> _WORK REQUIRED_: In the listing below, locate the line that contains "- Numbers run" and the line that contains "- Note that". Restate word for word those two lines and every line between them, and nothing else.

════════

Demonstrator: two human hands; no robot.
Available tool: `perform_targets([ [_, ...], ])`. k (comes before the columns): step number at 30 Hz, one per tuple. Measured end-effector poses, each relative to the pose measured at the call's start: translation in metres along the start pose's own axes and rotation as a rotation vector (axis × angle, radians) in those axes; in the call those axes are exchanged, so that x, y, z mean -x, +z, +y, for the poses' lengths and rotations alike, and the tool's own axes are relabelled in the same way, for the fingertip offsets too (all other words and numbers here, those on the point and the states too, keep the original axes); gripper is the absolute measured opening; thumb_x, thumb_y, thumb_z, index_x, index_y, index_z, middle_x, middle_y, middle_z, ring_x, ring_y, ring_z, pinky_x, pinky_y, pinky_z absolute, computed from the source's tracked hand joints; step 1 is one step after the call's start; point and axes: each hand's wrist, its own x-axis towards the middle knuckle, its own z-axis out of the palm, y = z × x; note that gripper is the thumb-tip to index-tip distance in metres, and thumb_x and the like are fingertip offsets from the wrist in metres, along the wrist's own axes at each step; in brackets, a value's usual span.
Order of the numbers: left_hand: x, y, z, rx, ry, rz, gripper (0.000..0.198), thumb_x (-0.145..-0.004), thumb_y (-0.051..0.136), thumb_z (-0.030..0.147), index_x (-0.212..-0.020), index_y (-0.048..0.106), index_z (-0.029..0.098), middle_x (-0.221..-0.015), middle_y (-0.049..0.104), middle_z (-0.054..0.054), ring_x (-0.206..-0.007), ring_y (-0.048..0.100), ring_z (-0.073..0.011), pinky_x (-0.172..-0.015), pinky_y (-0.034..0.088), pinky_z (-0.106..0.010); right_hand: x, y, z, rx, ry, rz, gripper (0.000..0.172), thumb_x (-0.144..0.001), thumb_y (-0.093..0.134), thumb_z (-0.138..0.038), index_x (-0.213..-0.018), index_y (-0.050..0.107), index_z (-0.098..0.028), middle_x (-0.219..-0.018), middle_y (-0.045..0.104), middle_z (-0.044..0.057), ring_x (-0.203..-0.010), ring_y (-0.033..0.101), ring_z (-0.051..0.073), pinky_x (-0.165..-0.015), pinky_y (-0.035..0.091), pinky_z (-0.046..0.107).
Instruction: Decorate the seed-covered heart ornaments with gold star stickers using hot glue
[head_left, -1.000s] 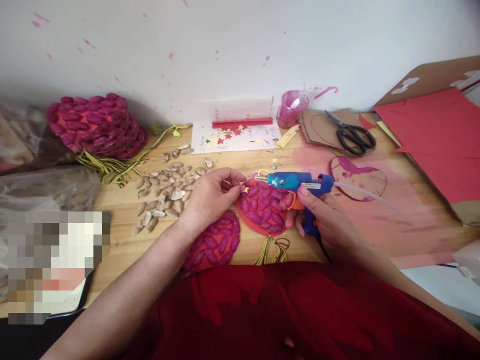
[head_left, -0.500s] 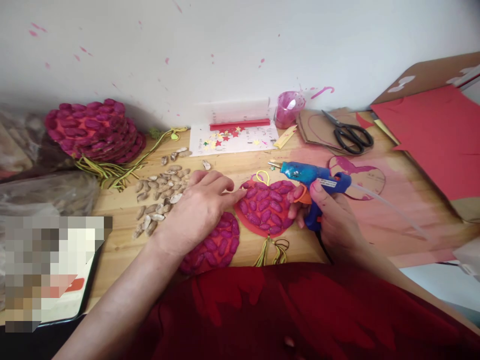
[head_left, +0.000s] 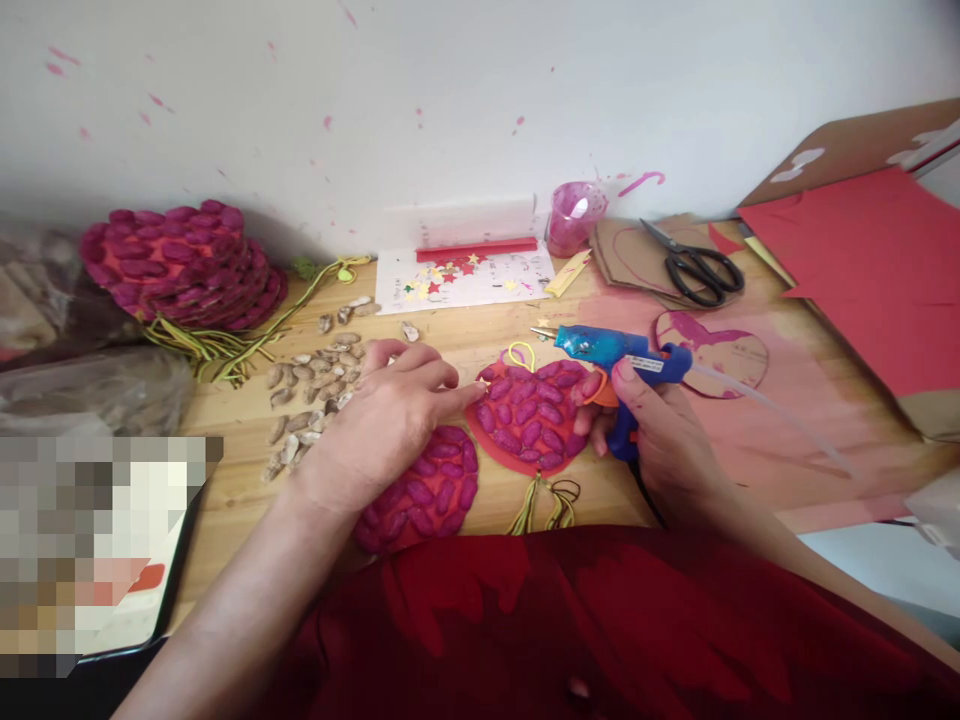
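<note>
A red heart [head_left: 529, 411] covered with magenta-painted peanut shells lies on the table, a yellow loop at its top and a yellow-green tassel below. My left hand [head_left: 397, 410] reaches over from the left, index finger stretched out. Its fingertip touches a small pale star [head_left: 484, 384] at the heart's upper left edge; the thumb is hidden. Under that hand's wrist side lies a second shell-covered piece [head_left: 435, 490], partly covered. My right hand [head_left: 651, 425] is wrapped round a blue hot glue gun [head_left: 604, 345] with an orange trigger. The nozzle points left, above the heart's upper right side.
Loose peanut shells [head_left: 322, 375] lie left of my left hand. Behind are a stack of shell-covered pieces [head_left: 172, 255], a paper with small stars [head_left: 480, 285], a pink-stained cup [head_left: 576, 215] and black scissors [head_left: 701, 275] on cardboard. Red sheets [head_left: 862, 280] lie at right, a tablet at left.
The view has shifted slightly. My left fingertip stays on the star at the heart's edge, and the right hand keeps hold of the glue gun, which sits marginally further left.
</note>
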Motion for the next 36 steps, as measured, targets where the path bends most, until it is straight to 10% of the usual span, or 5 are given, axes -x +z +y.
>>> perform_targets([
  [14, 0.001, 0.0, -0.002, 0.116, -0.016, 0.049, 0.023, -0.102, 0.057, 0.021, -0.117, 0.072, 0.03, -0.1, 0.075, -0.001, -0.098, 0.063, -0.0209, -0.091, 0.032, -0.042, 0.0, -0.001, 0.001, 0.026, 0.005, -0.002, 0.035, -0.098, 0.06, -0.052, -0.077, 0.069, -0.025, -0.059, 0.065, 0.0, -0.043, 0.054, 0.014, -0.043, 0.038, 0.028],
  [24, -0.013, 0.019, 0.003, 0.641, -0.649, 0.086, 0.019, -0.088, 0.071, 0.038, -0.092, 0.075, 0.02, -0.083, 0.075, 0.0, -0.067, 0.062, -0.0143, -0.066, 0.045, -0.027, 0.001, 0.004, -0.003, 0.012, 0.008, -0.003, 0.038, -0.098, 0.061, -0.05, -0.075, 0.067, -0.02, -0.059, 0.068, 0.001, -0.043, 0.055, 0.011, -0.042, 0.04, 0.023],
  [36, -0.016, 0.023, 0.003, 0.625, -0.674, 0.05, 0.014, -0.084, 0.067, 0.032, -0.082, 0.075, 0.02, -0.065, 0.068, 0.002, -0.057, 0.054, -0.0122, -0.06, 0.041, -0.025, 0.012, -0.004, -0.018, 0.522, -0.138, -0.102, 0.034, -0.097, 0.061, -0.051, -0.077, 0.066, -0.024, -0.061, 0.065, -0.001, -0.05, 0.056, 0.015, -0.048, 0.043, 0.029],
])
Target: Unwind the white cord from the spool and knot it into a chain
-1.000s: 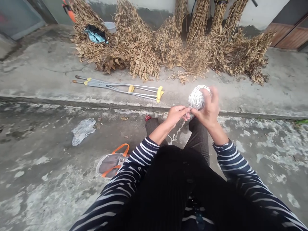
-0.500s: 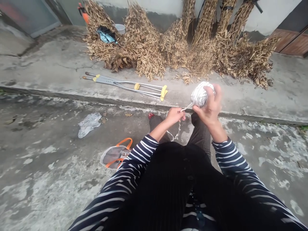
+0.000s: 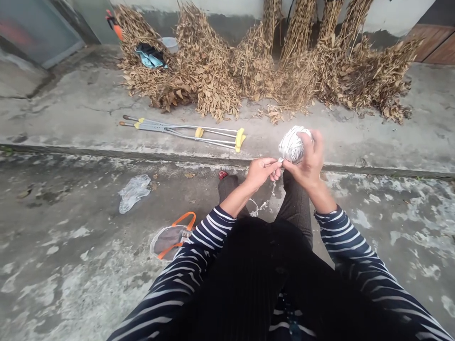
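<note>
A ball of white cord (image 3: 292, 144), wound thick with dark lines between its strands, is gripped by my right hand (image 3: 309, 161), whose fingers curl over its right side. My left hand (image 3: 261, 173) pinches the strand leaving the ball, right beside my right thumb. Below my left fingers a loose length of the cord (image 3: 262, 206) hangs down between my legs. The side of the ball under my right palm is hidden.
A pair of crutches (image 3: 185, 131) lies on the raised concrete ledge (image 3: 85, 128). Bundles of dried plants (image 3: 209, 66) lean against the wall behind. On the lower ground are a clear plastic bag (image 3: 134, 192) and a bag with orange handles (image 3: 169, 240).
My left hand has moved right and up to my right thumb, so the stretch of cord between the hands has shortened. The ball stays in my right hand, slightly farther left.
</note>
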The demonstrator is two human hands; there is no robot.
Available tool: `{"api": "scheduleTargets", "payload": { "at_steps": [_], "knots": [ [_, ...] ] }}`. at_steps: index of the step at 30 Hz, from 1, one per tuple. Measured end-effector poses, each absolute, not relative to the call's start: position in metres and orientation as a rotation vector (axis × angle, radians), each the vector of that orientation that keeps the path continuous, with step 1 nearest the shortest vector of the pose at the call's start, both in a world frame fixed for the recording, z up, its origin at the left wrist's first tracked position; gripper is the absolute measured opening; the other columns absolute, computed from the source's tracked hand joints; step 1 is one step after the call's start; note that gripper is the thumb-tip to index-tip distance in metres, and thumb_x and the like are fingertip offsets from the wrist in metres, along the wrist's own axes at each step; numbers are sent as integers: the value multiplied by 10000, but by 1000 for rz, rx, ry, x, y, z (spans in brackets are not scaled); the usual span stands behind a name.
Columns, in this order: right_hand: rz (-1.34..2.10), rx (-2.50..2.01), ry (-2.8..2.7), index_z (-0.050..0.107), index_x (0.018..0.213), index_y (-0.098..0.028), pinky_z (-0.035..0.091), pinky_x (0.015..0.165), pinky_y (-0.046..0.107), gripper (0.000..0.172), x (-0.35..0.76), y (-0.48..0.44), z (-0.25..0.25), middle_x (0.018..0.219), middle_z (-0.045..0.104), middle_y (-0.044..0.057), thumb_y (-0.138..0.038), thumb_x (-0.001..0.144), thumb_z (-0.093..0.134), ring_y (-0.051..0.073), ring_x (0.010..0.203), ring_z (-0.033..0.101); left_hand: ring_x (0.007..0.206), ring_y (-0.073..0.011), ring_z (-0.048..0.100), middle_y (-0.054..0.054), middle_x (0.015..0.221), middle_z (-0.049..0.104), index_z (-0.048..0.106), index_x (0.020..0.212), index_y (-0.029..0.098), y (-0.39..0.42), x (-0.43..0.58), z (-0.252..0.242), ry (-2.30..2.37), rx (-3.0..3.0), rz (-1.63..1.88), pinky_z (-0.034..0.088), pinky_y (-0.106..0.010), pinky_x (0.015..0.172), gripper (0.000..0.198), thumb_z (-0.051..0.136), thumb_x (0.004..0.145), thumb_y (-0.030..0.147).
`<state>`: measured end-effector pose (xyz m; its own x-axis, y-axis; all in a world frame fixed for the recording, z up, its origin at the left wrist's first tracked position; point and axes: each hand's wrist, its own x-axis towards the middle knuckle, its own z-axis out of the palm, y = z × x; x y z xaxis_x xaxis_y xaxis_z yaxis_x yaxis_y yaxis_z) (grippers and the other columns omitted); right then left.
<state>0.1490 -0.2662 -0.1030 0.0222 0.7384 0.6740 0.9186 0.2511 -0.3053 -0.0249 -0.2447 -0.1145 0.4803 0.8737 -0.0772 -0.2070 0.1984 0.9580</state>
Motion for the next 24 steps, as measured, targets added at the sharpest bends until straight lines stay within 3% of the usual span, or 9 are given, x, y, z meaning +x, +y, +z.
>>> {"api": "scheduleTargets", "payload": {
  "at_steps": [5, 8, 13, 20, 24],
  "knots": [
    [-254, -1538, -1800, 453, 1436, -267, 537, 1041, 556, 700, 156, -262, -113, 1518, 384, 163, -532, 820, 653, 371, 1418, 450, 498, -81, 609, -26, 656, 683, 656, 757, 118, -236, -26, -122, 721, 1092, 713, 445, -196, 482, 366, 692, 924, 442],
    [-234, -1548, -1825, 465, 1436, -277, 518, 1068, 568, 692, 157, -259, -119, 1524, 380, 156, -571, 834, 639, 387, 1443, 425, 465, -66, 601, -19, 622, 680, 637, 730, 118, -231, -22, -128, 803, 1149, 657, 411, -178, 464, 301, 620, 966, 305],
    [-250, -1560, -1887, 486, 1439, -291, 530, 1061, 563, 679, 160, -257, -122, 1533, 390, 146, -563, 841, 653, 399, 1447, 427, 436, -50, 590, 9, 570, 655, 600, 658, 121, -225, -14, -133, 936, 1162, 620, 382, -162, 446, 235, 564, 880, 50],
    [-290, -1578, -1865, 480, 1428, -269, 545, 1041, 563, 664, 168, -254, -126, 1537, 388, 159, -438, 816, 673, 395, 1459, 414, 463, -79, 639, -21, 584, 677, 578, 638, 124, -228, -10, -135, 948, 1146, 547, 391, -168, 454, 252, 494, 851, 19],
    [-274, -1586, -1856, 474, 1442, -267, 546, 1039, 579, 682, 172, -251, -126, 1534, 394, 160, -502, 831, 663, 392, 1451, 417, 505, -102, 677, -48, 635, 706, 564, 661, 133, -240, -16, -119, 809, 1129, 497, 399, -172, 466, 219, 473, 849, 69]
  ]
}}
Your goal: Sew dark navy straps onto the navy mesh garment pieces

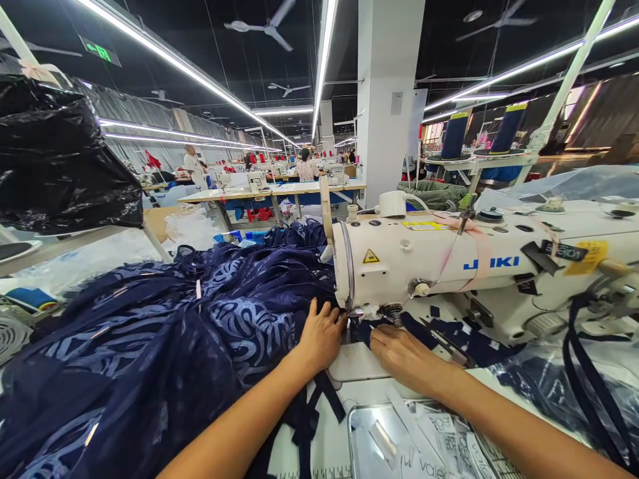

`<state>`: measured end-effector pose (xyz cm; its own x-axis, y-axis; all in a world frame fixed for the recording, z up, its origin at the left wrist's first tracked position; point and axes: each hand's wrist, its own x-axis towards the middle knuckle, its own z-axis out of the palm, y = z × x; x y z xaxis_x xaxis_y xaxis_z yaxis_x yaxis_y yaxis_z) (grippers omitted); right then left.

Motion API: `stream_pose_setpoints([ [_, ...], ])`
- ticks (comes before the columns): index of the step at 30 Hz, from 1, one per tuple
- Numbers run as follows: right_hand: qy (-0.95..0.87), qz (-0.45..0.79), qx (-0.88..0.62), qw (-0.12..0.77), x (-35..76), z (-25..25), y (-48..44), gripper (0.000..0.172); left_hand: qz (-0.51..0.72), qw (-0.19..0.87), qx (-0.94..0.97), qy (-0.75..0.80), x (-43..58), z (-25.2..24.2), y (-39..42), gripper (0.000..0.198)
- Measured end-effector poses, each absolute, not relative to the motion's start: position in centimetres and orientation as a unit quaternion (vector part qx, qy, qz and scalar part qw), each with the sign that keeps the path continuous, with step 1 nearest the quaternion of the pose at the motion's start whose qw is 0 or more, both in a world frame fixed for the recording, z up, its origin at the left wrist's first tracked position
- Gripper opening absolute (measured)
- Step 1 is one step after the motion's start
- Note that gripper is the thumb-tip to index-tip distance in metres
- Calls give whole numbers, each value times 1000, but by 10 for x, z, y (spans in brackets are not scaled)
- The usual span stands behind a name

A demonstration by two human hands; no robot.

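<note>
Under white metal sewing machine (384,256), navy cloth (365,331) between left hand (322,336) and right hand (407,357), right nearer; can't tell fingers' grip.

Fabric (180,332) left of sewing machine (384,256)

Ceiling fan (271,30) between eleven and twelve o'clock, lit green exit sign (100,51) at ten, black plastic bag (54,159) between nine and ten, white pillar (387,106) at one, co-worker (306,170) near twelve.
</note>
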<state>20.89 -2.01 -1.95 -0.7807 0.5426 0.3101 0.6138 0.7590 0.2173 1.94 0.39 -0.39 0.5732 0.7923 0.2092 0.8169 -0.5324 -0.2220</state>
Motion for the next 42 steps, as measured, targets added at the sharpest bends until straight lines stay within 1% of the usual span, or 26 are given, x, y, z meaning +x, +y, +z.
stream_pose_setpoints([
  [6,-925,-167,-325,102,205,-23,-23,22,-50,155,-875,-456,20,-7,6,27],
  [11,-917,-169,-351,80,197,-21,-27,28,-48,159,-875,-454,21,-7,10,25],
  [16,-911,-178,-366,66,189,-20,-29,25,-52,156,-873,-459,24,-6,13,23],
  [24,-906,-175,-372,101,189,-29,-24,21,-67,151,-871,-463,25,-7,13,24],
  [26,-906,-170,-371,116,195,-29,-19,21,-78,130,-868,-473,25,-6,12,24],
  [30,-901,-178,-375,131,213,-22,-8,23,-99,44,-854,-509,23,3,11,25],
  [34,-899,-173,-376,145,227,-19,-1,25,-110,-21,-852,-511,16,31,2,26],
  [36,-899,-162,-374,163,229,-20,0,24,-136,-64,-856,-495,10,46,-10,23],
  [37,-898,-159,-374,170,230,-22,1,23,-136,-69,-863,-481,7,52,-18,20],
  [39,-896,-157,-377,172,230,-24,1,19,-94,-58,-889,-444,1,56,-35,16],
  [42,-893,-162,-392,149,227,-23,0,19,-2,-17,-915,-404,-8,46,-56,10],
])
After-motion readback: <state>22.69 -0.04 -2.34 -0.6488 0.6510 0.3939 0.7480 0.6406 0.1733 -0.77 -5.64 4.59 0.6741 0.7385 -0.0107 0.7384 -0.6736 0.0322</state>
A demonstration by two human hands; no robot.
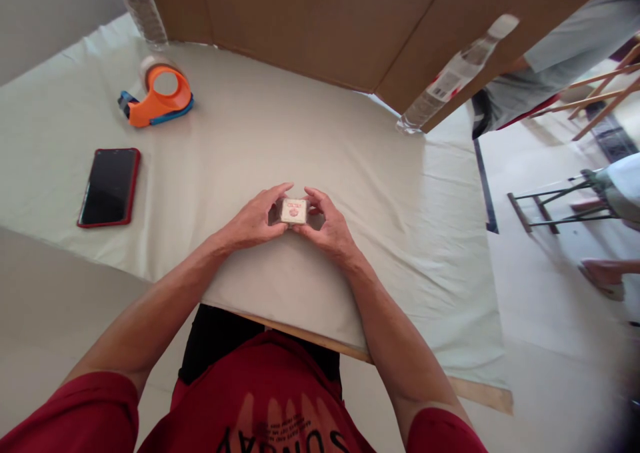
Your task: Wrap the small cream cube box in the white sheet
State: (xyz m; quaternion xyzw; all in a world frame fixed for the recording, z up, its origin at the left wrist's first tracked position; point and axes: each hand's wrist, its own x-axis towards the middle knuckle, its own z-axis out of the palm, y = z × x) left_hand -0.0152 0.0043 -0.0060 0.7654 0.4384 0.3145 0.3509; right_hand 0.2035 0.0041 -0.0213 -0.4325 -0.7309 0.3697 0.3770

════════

> _RESULT FOR THIS EXERCISE_:
- Numbers run as follows: right_hand: qy (-0.95..0.87), qz (-0.45..0.79), qx (-0.88..0.62), qw (-0.12..0.77), x (-35..76), z (-25..25), y (-48..44), gripper (0.000..0.172); left_hand: qz (-0.51..0.72), qw (-0.19..0.87), qx (-0.94..0.97), qy (-0.75..0.80), x (-43..58), z (-25.2..24.2), y (-39..42), gripper (0.000..0.198)
- Measured end-effector poses, each absolute, not relative to the motion's start: position in centimetres and orientation as a unit quaternion (vector part qx, qy, qz and scalar part qw), each with the sign that keeps the path continuous, with step 1 nearest the quaternion of the pose at the motion's start whose qw is 0 or more, both in a world frame fixed for the recording, z up, its origin at the left wrist's first tracked position
- Gripper opening absolute (measured)
- Step 1 is one step after the motion's start
- Note that gripper is the thumb-tip to index-tip distance in metres

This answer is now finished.